Since he’d been laid off, he’d sold his one-bedroom Upper West Side apartment, making a tidy profit, as it was nearly mortgage free, and moved out to Long Island. Not one of the chic places, one of the suburban areas half an hour from the chic places. He got a small ranch-style house with a patch of a backyard and set himself up. Why not? What was in the city for him now? That was an easy one to answer: not much. The move didn’t affect whatever work came his way.
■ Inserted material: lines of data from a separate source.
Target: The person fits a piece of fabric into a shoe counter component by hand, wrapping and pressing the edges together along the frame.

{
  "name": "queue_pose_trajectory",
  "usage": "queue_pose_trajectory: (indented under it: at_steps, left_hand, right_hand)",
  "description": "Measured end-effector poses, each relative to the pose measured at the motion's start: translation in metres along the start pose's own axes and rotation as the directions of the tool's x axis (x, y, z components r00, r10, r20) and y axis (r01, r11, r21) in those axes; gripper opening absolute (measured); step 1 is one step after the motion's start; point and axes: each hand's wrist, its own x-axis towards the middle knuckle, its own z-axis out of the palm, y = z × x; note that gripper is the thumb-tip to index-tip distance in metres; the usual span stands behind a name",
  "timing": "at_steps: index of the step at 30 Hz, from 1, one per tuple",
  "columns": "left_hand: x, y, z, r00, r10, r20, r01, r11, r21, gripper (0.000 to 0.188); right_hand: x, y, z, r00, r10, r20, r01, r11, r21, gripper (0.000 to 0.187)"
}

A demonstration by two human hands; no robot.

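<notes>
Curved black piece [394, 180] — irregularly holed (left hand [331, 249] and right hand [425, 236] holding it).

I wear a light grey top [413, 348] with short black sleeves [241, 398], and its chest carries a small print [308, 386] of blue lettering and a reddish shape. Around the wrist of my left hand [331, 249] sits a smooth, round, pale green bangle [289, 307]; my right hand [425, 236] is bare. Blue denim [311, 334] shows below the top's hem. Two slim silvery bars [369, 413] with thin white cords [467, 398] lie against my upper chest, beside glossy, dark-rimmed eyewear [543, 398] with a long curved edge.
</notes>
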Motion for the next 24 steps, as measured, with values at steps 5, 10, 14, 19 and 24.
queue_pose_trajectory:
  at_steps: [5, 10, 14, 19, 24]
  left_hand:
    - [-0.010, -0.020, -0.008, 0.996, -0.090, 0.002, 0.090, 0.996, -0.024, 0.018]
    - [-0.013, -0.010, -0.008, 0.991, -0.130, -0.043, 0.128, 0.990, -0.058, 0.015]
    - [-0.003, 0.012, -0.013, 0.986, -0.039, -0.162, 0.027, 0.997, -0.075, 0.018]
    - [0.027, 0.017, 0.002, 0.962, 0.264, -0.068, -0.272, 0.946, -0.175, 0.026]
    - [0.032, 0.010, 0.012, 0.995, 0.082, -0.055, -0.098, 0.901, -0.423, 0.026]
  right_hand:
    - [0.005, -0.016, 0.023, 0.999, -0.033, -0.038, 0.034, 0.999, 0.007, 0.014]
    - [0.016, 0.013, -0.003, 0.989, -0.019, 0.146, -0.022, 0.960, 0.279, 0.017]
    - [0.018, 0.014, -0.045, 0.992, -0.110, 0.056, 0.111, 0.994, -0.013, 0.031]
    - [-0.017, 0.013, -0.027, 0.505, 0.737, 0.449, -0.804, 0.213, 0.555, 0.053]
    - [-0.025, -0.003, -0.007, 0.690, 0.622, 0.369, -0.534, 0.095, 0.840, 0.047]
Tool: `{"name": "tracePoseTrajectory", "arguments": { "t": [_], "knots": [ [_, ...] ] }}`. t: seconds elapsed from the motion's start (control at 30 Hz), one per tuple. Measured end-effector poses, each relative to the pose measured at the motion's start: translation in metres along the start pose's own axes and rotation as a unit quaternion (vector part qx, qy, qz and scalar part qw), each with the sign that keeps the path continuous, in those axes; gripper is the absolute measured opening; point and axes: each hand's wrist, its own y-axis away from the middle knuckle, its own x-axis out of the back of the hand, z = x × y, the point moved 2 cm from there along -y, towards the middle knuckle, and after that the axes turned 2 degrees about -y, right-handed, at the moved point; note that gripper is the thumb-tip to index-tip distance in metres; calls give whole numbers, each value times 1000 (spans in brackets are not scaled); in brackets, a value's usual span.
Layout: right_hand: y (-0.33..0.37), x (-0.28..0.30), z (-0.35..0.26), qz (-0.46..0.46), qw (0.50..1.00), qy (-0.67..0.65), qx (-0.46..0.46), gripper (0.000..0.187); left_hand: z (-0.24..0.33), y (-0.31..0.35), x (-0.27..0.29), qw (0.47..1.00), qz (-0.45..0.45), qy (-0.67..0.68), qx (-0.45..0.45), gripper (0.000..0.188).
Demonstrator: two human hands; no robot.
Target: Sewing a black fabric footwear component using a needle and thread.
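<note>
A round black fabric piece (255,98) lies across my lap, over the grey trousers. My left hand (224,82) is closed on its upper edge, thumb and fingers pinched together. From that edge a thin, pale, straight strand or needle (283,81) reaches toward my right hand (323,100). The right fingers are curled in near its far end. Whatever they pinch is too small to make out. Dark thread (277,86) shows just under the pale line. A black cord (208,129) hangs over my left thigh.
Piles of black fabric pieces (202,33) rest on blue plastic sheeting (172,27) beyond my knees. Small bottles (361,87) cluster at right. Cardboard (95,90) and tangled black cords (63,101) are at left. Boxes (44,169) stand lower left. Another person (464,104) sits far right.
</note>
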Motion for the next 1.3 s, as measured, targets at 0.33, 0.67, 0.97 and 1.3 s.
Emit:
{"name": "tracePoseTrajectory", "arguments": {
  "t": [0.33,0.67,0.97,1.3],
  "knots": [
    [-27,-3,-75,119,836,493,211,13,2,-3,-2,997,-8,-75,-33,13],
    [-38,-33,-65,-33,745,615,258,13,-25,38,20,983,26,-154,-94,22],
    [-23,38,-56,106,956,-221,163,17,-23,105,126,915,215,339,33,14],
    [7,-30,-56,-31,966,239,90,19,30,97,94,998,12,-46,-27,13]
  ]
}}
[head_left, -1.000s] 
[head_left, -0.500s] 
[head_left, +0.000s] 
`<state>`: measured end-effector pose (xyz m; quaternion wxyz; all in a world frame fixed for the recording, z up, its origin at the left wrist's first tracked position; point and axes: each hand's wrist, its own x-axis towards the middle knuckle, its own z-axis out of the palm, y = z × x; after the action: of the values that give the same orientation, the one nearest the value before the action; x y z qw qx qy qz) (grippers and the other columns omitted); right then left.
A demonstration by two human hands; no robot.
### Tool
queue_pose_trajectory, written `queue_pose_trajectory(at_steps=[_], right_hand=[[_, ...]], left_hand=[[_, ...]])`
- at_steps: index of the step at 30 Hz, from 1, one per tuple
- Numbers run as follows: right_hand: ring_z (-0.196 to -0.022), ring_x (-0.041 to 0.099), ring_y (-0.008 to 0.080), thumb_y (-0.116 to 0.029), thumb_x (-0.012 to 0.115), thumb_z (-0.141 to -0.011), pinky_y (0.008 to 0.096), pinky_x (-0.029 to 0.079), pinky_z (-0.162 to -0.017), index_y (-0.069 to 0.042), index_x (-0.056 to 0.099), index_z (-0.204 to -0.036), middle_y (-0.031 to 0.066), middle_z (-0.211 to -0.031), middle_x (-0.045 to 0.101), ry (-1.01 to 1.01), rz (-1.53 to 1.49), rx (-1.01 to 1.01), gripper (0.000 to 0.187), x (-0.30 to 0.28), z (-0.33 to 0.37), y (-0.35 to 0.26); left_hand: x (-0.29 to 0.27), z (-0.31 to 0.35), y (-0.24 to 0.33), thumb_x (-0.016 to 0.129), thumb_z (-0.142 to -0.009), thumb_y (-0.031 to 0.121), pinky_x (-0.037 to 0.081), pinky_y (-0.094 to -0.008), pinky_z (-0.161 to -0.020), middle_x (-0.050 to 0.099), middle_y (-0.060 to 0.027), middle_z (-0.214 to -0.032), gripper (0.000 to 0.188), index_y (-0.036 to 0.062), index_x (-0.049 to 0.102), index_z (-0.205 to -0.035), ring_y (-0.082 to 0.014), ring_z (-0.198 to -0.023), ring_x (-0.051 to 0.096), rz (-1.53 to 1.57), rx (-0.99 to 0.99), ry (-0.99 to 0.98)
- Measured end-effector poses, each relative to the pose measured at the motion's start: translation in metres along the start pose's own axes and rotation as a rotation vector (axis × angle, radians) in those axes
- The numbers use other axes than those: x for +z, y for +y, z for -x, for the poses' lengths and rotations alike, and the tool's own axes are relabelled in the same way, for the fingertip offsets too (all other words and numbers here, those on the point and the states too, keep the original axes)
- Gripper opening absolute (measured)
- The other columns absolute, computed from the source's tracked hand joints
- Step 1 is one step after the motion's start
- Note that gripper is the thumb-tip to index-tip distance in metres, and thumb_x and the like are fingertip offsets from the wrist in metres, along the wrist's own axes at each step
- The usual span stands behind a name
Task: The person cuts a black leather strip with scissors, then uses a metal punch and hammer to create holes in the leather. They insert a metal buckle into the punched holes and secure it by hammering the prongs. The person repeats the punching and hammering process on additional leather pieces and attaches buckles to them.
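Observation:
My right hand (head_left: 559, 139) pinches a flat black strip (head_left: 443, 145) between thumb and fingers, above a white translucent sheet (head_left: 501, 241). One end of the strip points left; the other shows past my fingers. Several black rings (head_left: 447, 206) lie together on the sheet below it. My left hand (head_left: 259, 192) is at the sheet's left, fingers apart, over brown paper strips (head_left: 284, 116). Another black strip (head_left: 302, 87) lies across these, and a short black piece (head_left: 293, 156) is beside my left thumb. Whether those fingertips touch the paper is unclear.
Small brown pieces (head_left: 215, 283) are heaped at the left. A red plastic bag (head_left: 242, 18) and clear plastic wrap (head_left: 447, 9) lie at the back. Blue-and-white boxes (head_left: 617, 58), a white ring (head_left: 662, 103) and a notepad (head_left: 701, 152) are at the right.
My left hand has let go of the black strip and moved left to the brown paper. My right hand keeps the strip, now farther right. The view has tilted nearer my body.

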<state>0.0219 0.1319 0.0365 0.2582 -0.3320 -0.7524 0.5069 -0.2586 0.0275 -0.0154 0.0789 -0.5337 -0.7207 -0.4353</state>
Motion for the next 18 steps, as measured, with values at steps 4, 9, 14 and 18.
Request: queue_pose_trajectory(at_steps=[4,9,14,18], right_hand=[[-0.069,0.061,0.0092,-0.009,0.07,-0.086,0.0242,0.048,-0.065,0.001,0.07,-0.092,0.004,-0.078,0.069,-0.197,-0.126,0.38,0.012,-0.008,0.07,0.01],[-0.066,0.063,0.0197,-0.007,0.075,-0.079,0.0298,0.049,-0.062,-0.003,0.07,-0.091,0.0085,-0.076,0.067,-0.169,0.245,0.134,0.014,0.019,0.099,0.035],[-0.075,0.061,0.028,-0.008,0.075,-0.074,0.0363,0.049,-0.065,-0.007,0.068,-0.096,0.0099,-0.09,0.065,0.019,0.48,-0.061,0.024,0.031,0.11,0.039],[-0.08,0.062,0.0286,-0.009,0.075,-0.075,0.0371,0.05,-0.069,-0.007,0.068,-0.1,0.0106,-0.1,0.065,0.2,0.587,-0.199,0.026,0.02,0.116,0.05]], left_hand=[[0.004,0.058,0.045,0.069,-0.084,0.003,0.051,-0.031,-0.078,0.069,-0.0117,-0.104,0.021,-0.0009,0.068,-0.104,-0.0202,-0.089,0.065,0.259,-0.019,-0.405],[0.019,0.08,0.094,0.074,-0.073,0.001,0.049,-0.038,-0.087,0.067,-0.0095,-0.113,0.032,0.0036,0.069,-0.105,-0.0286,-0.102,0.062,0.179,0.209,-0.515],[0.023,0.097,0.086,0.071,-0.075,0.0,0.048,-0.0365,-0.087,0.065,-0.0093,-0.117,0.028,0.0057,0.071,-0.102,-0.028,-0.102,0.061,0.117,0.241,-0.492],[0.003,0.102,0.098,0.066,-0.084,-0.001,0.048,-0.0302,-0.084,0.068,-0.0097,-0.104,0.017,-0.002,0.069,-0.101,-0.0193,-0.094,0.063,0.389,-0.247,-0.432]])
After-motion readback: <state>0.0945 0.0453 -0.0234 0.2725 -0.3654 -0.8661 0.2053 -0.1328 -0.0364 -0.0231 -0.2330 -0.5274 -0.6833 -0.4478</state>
He could still get his occasional freelance copyediting assignments, that was no problem. There was less noise, less hassle, less pretension in suburbia. His social life had suffered, no question about that; it was a lot harder to meet people, especially women, but even in the city his social life had been moderately successful at best. Currently, he was seeing a woman who worked at a magazine geared for home gardeners. He found her too angular to be attractive and too obsessed with various subspecies of daylilies to be interesting, but he saw her two or three times a week. Either she cooked a bland meal that he didn’t like or they went to a restaurant where the maître d’ kept them waiting too long before seating them. Through it all, Wallace P. Crabbe kept smiling. But slowly, he began retreating into the world within his 1950s two-bedroom ranch house.